Anonymous said: What is your thesis going to be about?
Oh lord, the question I want so badly to be able to answer clearly lol. It’s still be clarified and narrowed down but the focus is on the mental health needs of emergency first responders who experience trauma on the job. There will be many many more posts on this topic as I dig into it lol. Thanks for asking!
Shit is gettin’ real on the school front. The amount of reading is feeling overwhelming now. It was a lot before but now that assignments are coming up it feels impossible to get through everything. It’s hard to even prioritize what needs to be done vs. what can wait/doesn’t need to be done. One of my classes this week has 150+ pages of reading, then there’s my other 4 classes, and the articles I’m supposed to be pulling for my MRP and assignments, plus my GA job (which is more reading and pulling articles). It’s a lot and I’m overwhelmed and on the verge of paralysis every time I try to start working. There is no end to the amount of stuff that needs to be done. Reading week is in two weeks. I just need to get there and then I have a week without classes to get myself organized and on top of things again. It’s a weird feeling to love and hate what you’re doing. I love school, I love the program, I love what I’m studying but I hate that I’m losing my life in the process. It’s become a challenge to even meet someone for coffee. I keep making plans (and keeping them) as a form of self care but I know I’m distracted. I know I’m not 100% present and that sucks for me and the person I’m with. I felt like I just got my sea legs and knew how things were working and then BAM it’s the end of September and I have shit due next week that I haven’t even started thinking about because I was/am so stressed about pinning down my research topic. My neck and shoulders hurt really bad from sitting over a desk and my stupid foot is still hurting but I haven’t had a chance to get to the doctor about my ultrasound results. I need an 8 day week so I have one more day to get life stuff (doctor, groceries, laundry) done.
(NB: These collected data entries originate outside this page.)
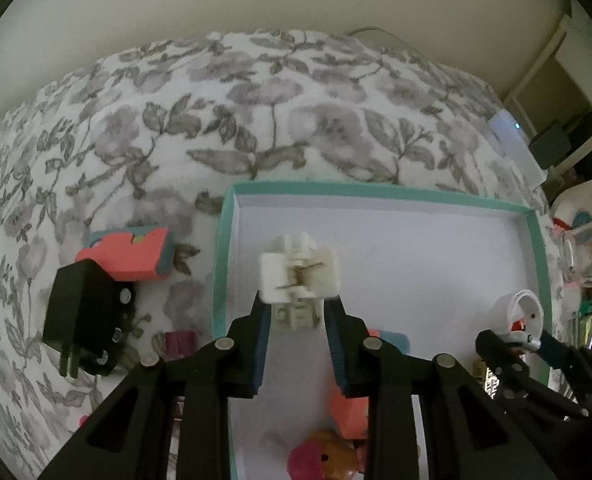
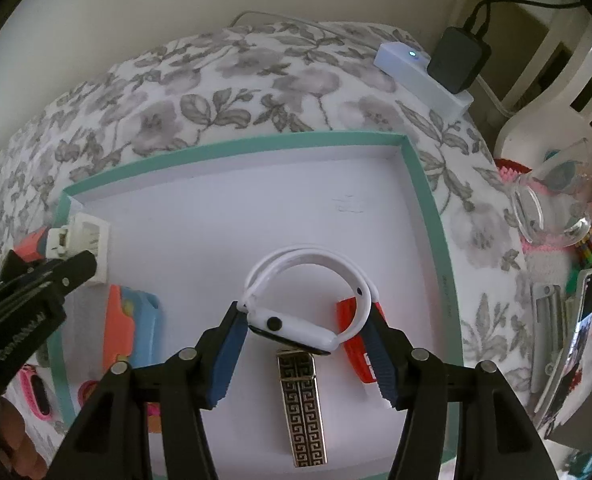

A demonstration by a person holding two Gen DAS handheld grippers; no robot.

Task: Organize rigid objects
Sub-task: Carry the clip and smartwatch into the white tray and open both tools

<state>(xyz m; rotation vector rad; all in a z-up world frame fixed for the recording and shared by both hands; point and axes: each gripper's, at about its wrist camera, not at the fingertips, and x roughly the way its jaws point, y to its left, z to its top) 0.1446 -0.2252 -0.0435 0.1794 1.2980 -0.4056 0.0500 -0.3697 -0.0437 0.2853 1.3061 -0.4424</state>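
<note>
Here, the left tongs (image 1: 296,304) pinch a white clip (image 1: 297,270), a blocky plastic piece with a small metal spring across its middle, over the near-left part of the teal-rimmed tray (image 1: 415,194). The tray lies on a floral cloth (image 1: 256,112); whether a bench or a bed is beneath, I cannot tell. The right tongs (image 2: 307,330) grip a white watch (image 2: 292,330) by its case, the looped strap (image 2: 311,264) arching beyond the tips, above the tray's middle. Under the watch lie a patterned gold bar (image 2: 303,404) and a red piece (image 2: 355,344), partly hidden by the right finger. A coral-and-blue block (image 2: 130,330) lies by the tray's left wall. Outside it, near the cloth's left edge, sit a black plug (image 1: 80,312) and another coral block (image 1: 136,254). The clutter off the right edge is too blurred to name.
</note>
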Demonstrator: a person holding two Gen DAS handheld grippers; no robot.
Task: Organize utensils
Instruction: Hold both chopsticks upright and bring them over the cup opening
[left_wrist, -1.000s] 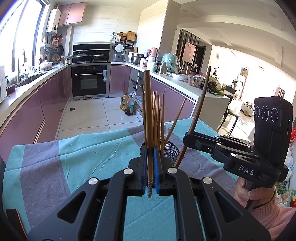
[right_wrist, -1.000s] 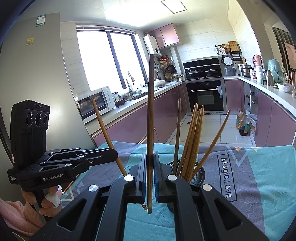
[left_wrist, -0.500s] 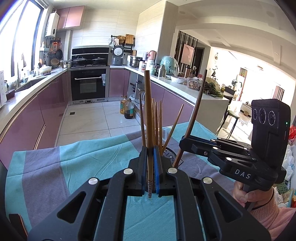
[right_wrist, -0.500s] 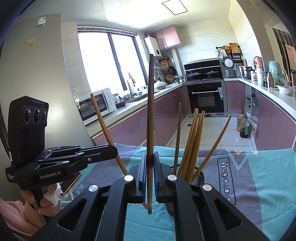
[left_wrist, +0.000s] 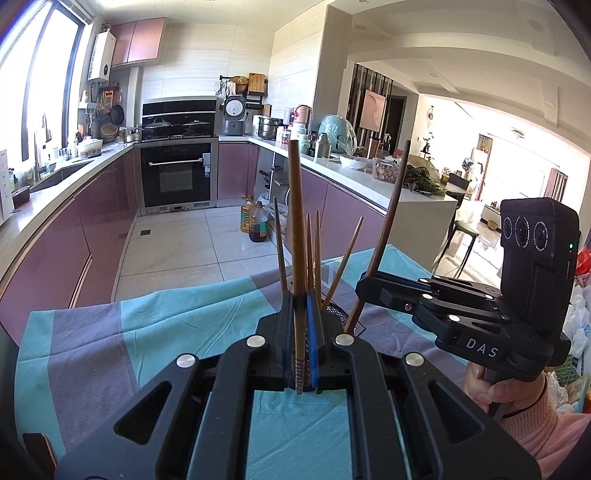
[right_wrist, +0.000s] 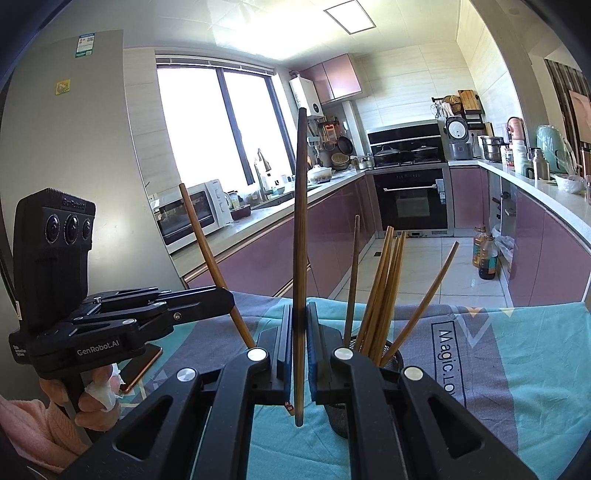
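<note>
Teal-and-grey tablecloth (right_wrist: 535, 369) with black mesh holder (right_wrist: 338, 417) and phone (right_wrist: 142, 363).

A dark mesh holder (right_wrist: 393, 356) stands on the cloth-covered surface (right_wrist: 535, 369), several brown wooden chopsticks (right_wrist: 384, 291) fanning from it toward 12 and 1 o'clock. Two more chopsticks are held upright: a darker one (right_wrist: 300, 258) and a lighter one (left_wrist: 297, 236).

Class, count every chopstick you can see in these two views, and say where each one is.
About 8: one clamped in the left gripper, one in the right gripper, roughly six standing in the mesh holder. The bunched chopsticks overlap, so some may be hidden.
</note>
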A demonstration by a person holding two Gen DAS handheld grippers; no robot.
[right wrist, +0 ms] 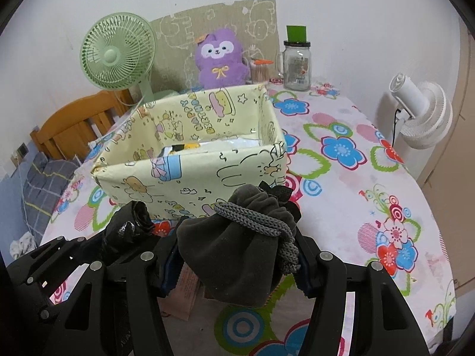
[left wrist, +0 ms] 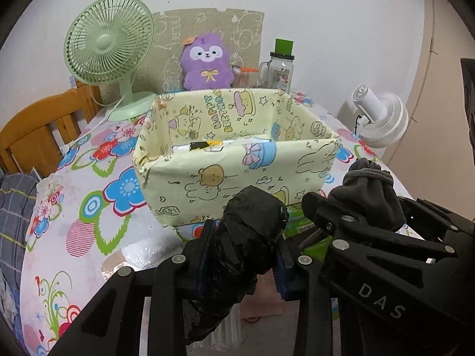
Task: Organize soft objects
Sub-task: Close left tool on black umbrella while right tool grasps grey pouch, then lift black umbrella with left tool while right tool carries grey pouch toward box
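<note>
The left gripper (left wrist: pixel 242 255) squeezes a black roll (left wrist: pixel 252 237) and the right gripper (right wrist: pixel 234 255) squeezes a grey pouch (right wrist: pixel 237 246), both held up just near the yellow box (left wrist: pixel 231 172), probably so they can drop in. The table (right wrist: pixel 341 192) has a flowery cloth, with a green fan (left wrist: pixel 108 44) and purple toy (left wrist: pixel 206 62) at the far wall.

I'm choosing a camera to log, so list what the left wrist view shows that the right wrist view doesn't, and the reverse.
Only the left wrist view shows the left gripper shut around the black plastic roll from close up.

Only the right wrist view shows the right gripper from behind, clamping the grey drawstring pouch, plus more bare tablecloth to the right.

Both show the yellow box, green fan, purple plush, jar and white fan.
</note>
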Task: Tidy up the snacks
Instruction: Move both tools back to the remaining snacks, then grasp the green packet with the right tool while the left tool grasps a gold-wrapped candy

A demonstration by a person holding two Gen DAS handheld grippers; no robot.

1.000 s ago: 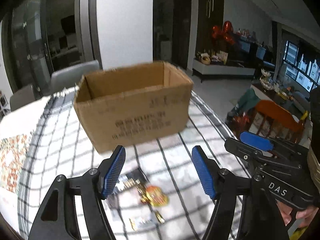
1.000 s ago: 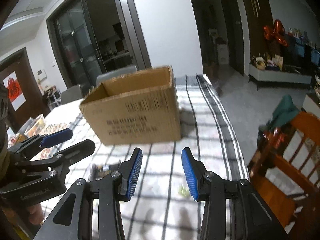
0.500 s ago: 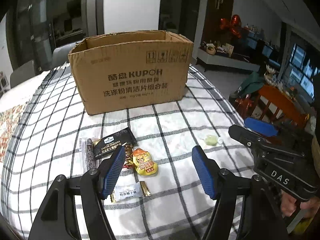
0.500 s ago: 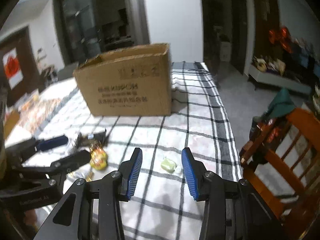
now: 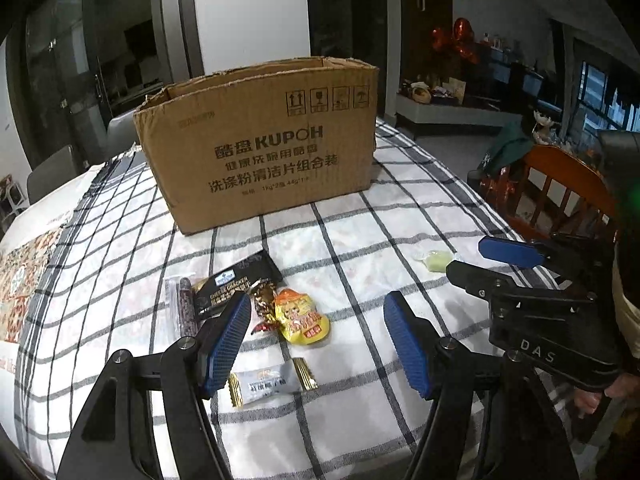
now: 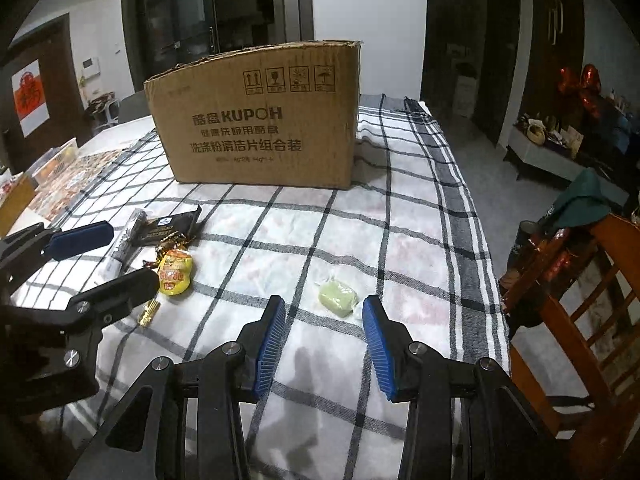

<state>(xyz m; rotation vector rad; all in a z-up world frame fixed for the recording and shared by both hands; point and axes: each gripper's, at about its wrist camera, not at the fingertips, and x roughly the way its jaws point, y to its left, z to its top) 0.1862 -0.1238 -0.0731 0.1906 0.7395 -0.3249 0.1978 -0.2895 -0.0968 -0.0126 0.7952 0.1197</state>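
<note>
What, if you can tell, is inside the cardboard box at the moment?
Only the inner walls near the rim of the cardboard box show; its front wall hides the floor, so any contents cannot be seen.

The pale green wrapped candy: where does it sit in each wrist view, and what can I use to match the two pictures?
Left wrist: the pale green wrapped candy lies right of centre, just beyond the right gripper.
Right wrist: the candy lies low at centre, just ahead of the open right gripper.
Shared landmark: the KUPOH cardboard box, standing behind the candy on the checked tablecloth.
</note>
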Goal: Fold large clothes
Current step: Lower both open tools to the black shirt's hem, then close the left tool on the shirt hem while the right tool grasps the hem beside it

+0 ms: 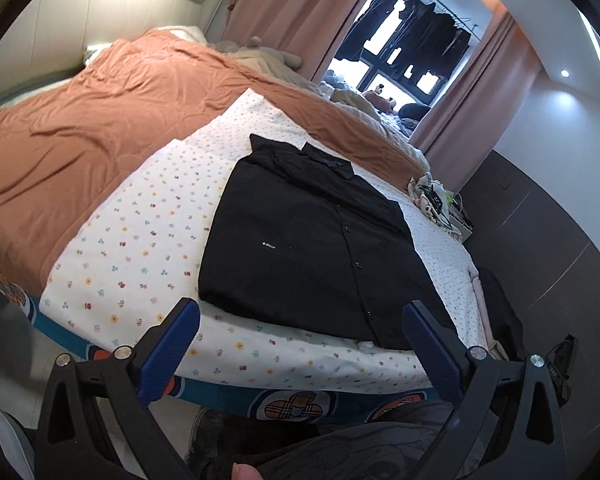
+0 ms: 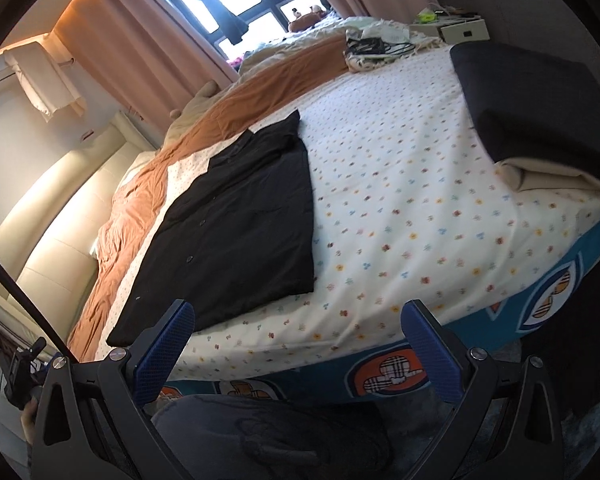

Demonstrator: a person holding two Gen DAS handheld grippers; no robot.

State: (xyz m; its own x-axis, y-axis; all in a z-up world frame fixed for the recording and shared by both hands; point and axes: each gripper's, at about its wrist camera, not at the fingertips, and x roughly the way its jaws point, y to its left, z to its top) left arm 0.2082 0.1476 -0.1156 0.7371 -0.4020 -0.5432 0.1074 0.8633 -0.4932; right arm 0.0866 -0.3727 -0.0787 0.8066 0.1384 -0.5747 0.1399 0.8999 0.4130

I miss my friends and I miss being able to go out and do fun stuff. For some reason this is all just hitting me now and making me really angry and possibly more stressed out.
Anonymous said: What colour did you dye your hair? What are you hoping to get pierced today? Post pics!
Hey anon! So I dyed my hair black/back to it’s natural color. The summer lightens it a bit too much for my liking lol and I got my lip pierced! It’s a little swollen at the moment but I’m loving it and here’s a slightly blurry phone picture of it all
Just finished dying my hair. Currently trying to ignore the burning in my eyes so I can keep working on research for my thesis proposal. Intermittently feeling shitty and confused from shopping this weekend. Hoping to get something pierced tomorrow. That is all.
My stupid overactive brain is being stupid.
I’ve been crying for a solid two hours with no real break. This is why I don’t cry. There’s no stopping it once it starts. I’m really trying to be kind to myself and just let this cathartic experience happen because it obviously needs to but it’s hard to be ok sobbing for hours when you aren’t entirely sure what you’re crying about. I just wish someone was here with me. I don’t want to talk about anything, I just want to telepathically bring them up to speed and then sit in silence and watch a movie. That’s it. I just need a person to give a shit. That would be nice.